TASK BRIEF
Gather each line containing the string "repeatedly" from these entries.

Excerpts from a dataset
********

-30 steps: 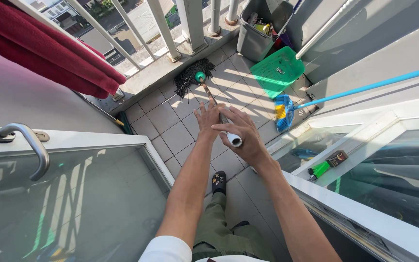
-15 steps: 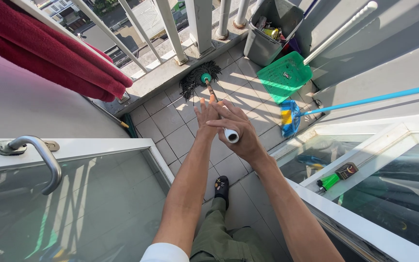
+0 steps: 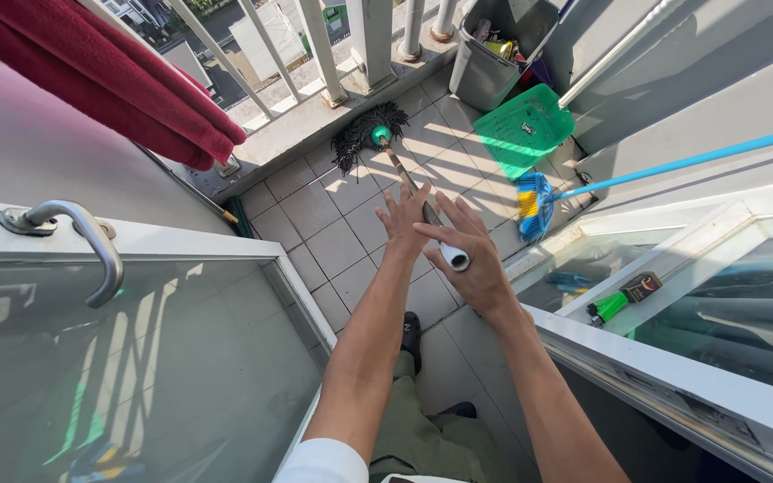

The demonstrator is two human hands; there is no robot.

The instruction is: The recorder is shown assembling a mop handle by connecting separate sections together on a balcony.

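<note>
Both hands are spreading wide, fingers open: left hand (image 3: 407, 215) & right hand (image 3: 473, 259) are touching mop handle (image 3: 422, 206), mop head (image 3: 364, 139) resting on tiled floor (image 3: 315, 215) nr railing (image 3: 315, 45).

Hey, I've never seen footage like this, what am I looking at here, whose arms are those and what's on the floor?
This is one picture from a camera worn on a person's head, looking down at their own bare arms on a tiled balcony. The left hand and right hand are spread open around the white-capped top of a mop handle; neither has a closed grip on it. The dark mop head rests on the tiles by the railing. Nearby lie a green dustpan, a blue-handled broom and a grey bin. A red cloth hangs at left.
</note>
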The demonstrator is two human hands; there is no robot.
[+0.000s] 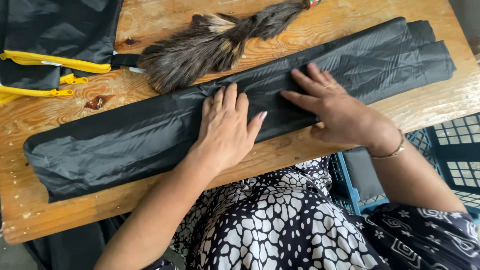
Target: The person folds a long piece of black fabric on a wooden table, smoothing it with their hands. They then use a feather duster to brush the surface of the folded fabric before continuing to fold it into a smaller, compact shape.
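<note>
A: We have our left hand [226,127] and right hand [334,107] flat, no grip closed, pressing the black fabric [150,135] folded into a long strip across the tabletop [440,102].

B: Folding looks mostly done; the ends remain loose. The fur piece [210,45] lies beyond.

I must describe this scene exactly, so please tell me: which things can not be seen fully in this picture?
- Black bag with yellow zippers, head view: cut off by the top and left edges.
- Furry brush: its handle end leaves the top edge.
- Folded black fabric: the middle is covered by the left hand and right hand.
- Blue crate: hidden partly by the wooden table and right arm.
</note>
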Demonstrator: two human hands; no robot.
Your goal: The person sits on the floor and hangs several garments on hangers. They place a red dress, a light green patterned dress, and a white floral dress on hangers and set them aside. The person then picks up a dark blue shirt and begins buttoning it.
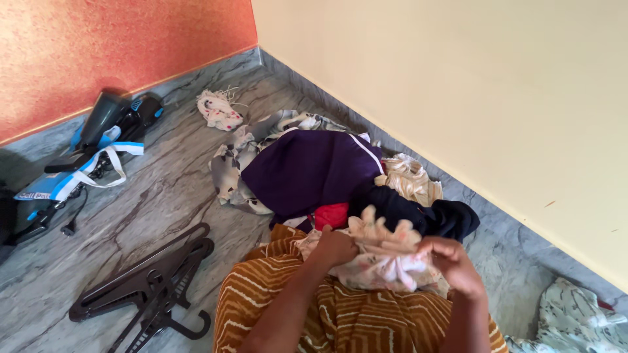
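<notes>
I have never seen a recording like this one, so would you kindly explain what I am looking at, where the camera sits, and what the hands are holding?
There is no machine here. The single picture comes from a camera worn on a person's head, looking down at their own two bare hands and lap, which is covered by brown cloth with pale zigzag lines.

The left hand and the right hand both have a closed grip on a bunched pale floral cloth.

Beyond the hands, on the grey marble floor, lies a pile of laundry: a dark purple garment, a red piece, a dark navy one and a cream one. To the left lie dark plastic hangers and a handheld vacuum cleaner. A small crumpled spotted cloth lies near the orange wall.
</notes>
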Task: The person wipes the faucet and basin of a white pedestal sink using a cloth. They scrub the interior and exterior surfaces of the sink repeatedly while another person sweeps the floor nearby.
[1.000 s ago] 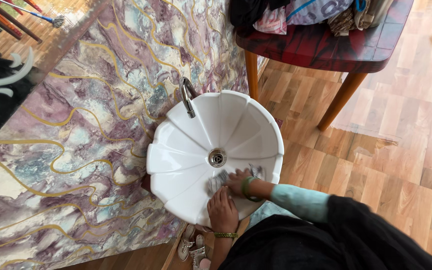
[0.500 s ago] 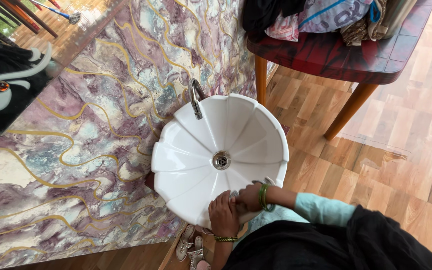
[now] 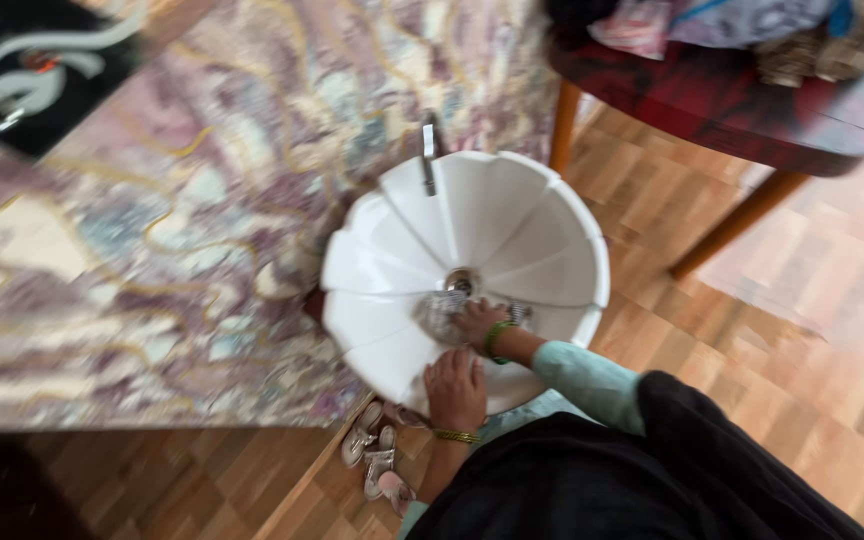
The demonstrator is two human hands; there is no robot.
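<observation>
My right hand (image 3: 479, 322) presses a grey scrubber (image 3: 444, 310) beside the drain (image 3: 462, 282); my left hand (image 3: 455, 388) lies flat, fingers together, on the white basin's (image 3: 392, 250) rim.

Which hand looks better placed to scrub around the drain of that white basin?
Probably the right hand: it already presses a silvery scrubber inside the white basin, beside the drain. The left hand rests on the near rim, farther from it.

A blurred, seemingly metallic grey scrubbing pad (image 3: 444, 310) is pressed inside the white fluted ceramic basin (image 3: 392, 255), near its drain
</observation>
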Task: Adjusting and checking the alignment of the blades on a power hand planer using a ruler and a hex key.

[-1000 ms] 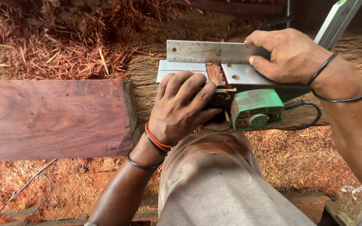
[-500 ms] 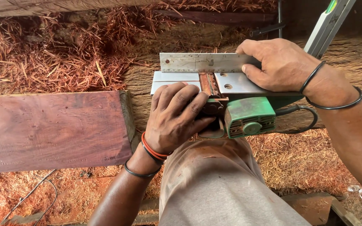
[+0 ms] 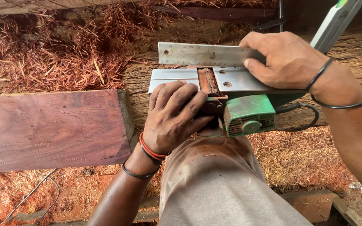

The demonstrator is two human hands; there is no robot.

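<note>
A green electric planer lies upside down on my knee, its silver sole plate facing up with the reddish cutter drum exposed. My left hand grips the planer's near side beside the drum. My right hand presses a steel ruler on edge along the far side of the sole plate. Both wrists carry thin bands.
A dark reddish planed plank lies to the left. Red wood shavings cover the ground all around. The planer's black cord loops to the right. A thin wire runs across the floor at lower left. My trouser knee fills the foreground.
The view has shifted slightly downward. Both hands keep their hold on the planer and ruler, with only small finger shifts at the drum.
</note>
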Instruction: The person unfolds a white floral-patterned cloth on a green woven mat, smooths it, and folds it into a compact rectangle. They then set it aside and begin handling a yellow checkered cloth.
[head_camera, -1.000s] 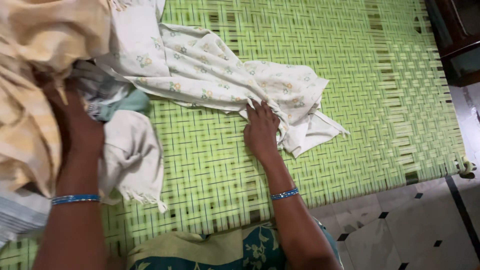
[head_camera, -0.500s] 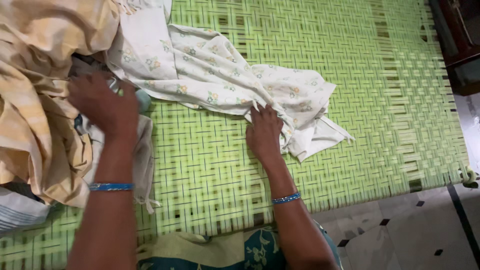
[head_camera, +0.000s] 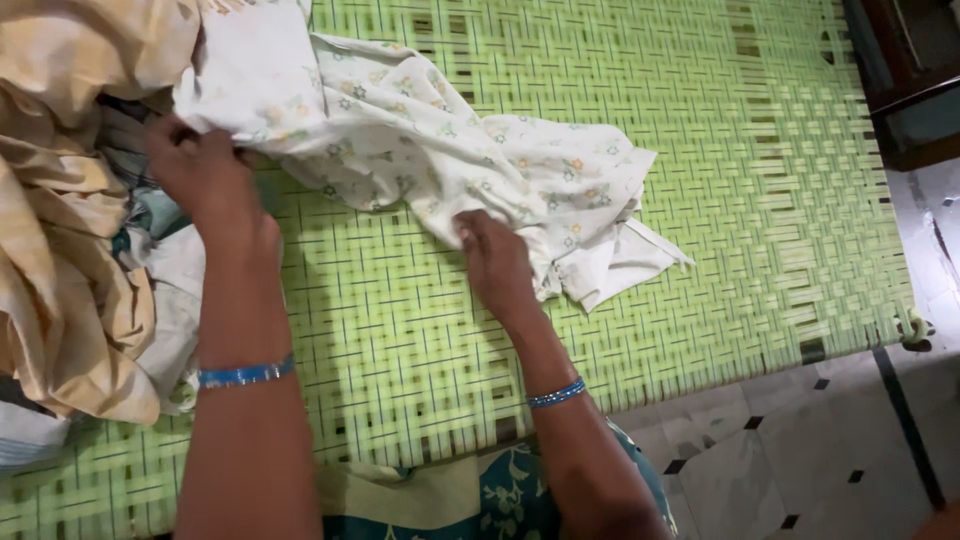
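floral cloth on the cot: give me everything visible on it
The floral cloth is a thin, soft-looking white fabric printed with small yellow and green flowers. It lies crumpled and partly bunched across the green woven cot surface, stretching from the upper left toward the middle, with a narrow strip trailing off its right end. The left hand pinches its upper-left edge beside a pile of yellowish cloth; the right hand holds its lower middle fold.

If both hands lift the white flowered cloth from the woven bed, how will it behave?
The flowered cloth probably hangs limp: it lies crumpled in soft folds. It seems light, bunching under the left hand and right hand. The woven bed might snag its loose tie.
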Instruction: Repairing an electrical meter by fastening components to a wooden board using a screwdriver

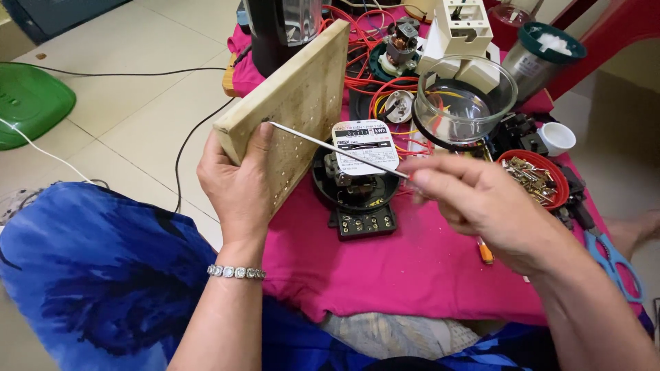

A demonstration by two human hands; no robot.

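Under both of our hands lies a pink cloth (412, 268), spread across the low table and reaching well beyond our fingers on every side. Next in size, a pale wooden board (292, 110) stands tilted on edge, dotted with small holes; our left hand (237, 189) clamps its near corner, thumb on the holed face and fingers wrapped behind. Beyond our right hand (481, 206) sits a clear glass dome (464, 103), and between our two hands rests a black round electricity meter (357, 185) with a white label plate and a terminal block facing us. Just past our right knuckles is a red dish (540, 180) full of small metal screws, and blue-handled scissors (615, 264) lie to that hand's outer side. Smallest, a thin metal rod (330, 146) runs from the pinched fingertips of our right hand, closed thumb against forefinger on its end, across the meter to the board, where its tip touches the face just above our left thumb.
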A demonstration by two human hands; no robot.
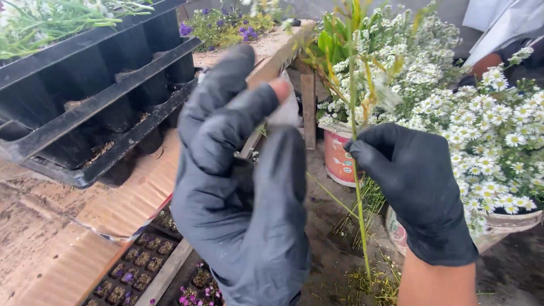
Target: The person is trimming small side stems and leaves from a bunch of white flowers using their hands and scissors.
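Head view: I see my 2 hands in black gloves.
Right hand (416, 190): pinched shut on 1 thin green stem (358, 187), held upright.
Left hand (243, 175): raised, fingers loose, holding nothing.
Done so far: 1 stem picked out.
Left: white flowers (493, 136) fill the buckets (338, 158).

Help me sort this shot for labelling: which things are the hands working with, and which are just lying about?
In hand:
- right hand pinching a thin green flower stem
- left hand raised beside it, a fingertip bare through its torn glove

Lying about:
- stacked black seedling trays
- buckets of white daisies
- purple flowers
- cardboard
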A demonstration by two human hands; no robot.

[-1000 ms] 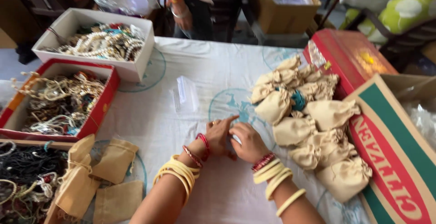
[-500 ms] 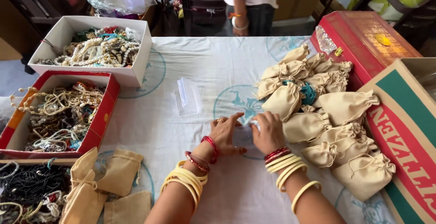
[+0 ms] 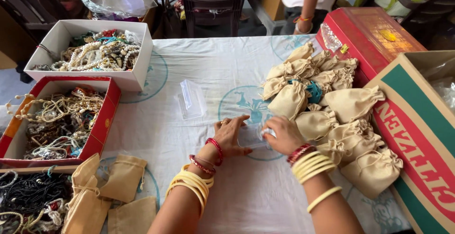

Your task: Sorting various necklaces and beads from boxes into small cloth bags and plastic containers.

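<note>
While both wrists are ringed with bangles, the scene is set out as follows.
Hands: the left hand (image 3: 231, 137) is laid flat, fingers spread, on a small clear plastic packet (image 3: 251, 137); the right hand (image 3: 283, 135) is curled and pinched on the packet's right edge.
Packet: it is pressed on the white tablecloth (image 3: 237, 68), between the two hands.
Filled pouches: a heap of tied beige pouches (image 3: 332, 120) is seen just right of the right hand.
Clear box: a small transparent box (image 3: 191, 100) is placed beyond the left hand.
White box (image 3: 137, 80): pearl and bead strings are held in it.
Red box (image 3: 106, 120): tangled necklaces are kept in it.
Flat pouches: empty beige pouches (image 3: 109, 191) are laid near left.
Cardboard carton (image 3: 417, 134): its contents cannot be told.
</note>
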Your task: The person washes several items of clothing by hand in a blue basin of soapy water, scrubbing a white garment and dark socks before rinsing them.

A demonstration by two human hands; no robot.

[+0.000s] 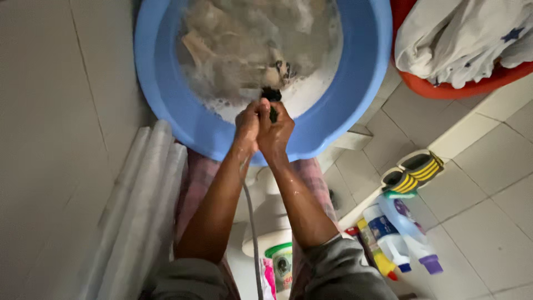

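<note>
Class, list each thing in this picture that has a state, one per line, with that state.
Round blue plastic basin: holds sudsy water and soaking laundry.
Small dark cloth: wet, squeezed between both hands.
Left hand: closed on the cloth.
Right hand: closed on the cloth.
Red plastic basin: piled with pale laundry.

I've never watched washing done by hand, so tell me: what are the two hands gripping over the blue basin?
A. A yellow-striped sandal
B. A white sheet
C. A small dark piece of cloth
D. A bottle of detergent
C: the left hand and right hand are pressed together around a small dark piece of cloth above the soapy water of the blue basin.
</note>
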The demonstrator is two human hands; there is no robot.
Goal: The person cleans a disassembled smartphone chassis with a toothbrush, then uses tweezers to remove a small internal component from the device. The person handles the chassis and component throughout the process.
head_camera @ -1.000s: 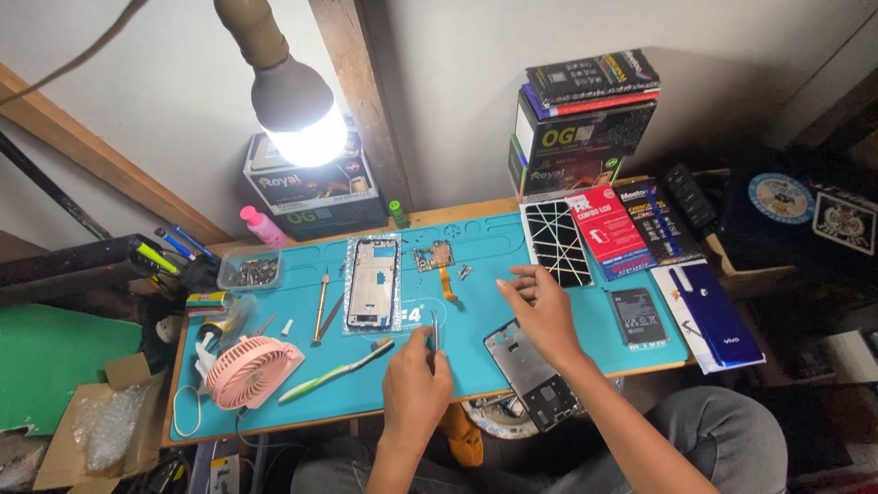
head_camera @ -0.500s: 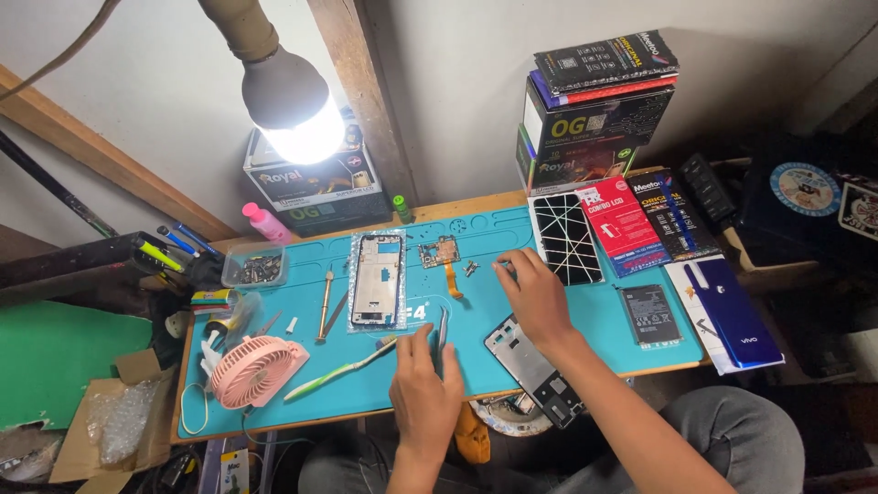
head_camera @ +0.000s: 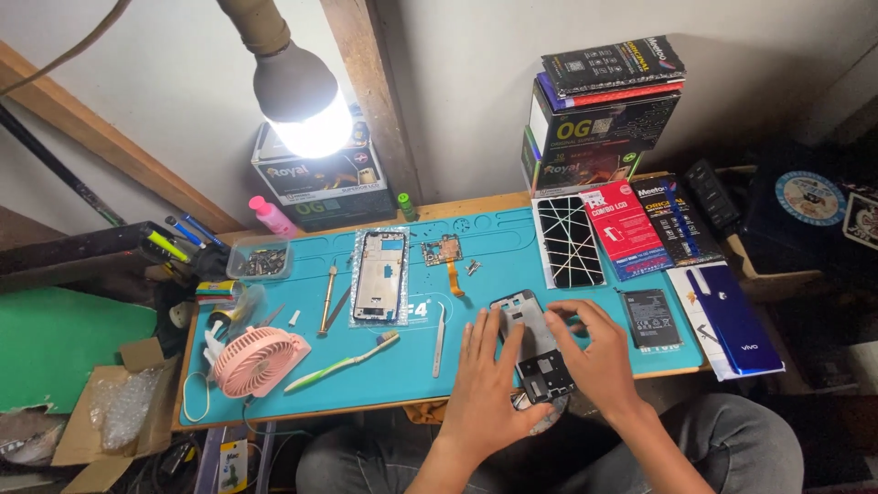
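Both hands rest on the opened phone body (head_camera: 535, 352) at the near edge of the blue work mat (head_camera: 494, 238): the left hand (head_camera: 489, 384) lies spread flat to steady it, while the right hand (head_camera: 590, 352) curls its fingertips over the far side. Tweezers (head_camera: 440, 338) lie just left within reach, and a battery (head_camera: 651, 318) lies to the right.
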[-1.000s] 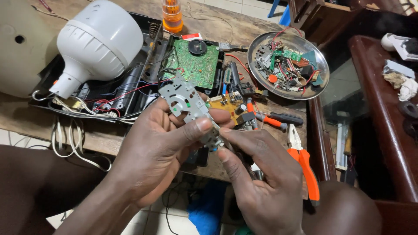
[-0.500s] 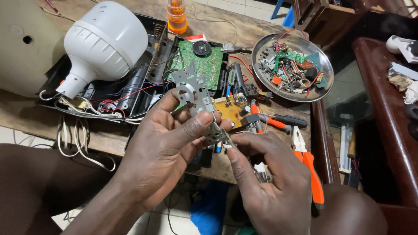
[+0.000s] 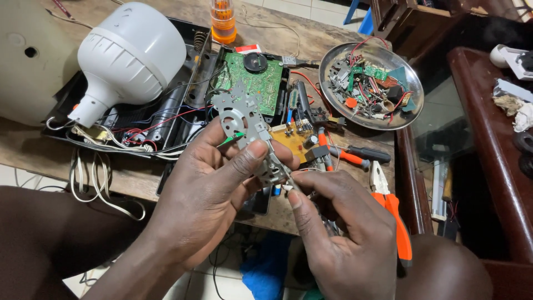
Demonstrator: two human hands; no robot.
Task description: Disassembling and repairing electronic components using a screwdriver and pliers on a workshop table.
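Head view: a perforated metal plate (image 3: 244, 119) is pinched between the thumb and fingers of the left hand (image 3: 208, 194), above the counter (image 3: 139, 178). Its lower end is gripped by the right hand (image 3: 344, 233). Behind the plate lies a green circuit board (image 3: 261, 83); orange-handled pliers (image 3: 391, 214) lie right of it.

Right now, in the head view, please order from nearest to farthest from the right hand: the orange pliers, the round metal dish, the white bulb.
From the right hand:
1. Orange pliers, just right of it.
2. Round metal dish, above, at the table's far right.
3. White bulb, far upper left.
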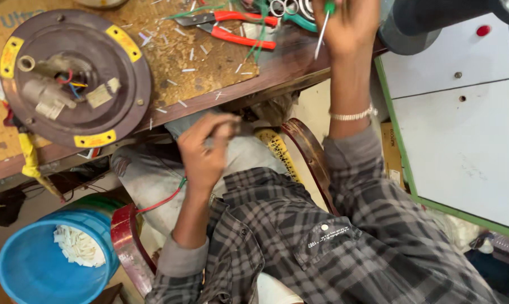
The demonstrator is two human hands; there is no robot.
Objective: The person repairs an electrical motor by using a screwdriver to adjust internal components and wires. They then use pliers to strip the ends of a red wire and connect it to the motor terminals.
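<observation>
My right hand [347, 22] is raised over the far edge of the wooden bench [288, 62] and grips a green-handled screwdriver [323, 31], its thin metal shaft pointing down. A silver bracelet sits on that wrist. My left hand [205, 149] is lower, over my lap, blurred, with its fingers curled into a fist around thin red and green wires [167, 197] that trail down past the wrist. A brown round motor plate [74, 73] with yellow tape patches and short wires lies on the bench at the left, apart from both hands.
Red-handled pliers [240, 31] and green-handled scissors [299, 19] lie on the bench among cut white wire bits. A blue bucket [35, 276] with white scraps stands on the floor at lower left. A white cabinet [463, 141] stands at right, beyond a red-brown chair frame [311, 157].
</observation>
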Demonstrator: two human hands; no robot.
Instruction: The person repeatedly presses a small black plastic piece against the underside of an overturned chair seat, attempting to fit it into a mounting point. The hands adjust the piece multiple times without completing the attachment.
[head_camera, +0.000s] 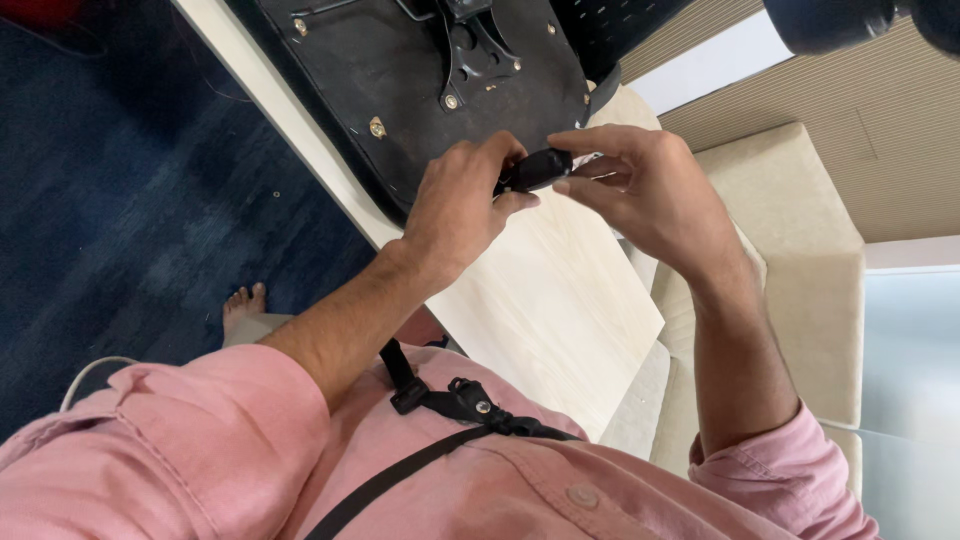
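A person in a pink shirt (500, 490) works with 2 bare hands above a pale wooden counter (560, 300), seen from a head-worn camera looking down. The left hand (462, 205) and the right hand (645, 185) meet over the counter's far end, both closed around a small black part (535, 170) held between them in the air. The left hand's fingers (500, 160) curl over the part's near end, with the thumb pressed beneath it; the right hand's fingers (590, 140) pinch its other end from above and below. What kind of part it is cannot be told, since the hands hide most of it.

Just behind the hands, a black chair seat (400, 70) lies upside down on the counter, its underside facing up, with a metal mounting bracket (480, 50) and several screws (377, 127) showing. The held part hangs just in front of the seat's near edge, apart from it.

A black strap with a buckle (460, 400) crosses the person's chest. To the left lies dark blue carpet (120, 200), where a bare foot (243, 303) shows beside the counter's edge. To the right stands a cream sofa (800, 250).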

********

YOUR RESPONSE
Task: The person wipes the faucet and basin of a white pedestal sink using a cloth. They scrub the interior and exterior surfaces of the sink repeatedly while another person sweeps the floor nearby.
Instruction: The person repeatedly presses a small black plastic piece against the underside of an overturned chair seat, attempting to fit it into a mounting point. The hands adjust the piece multiple times without completing the attachment.

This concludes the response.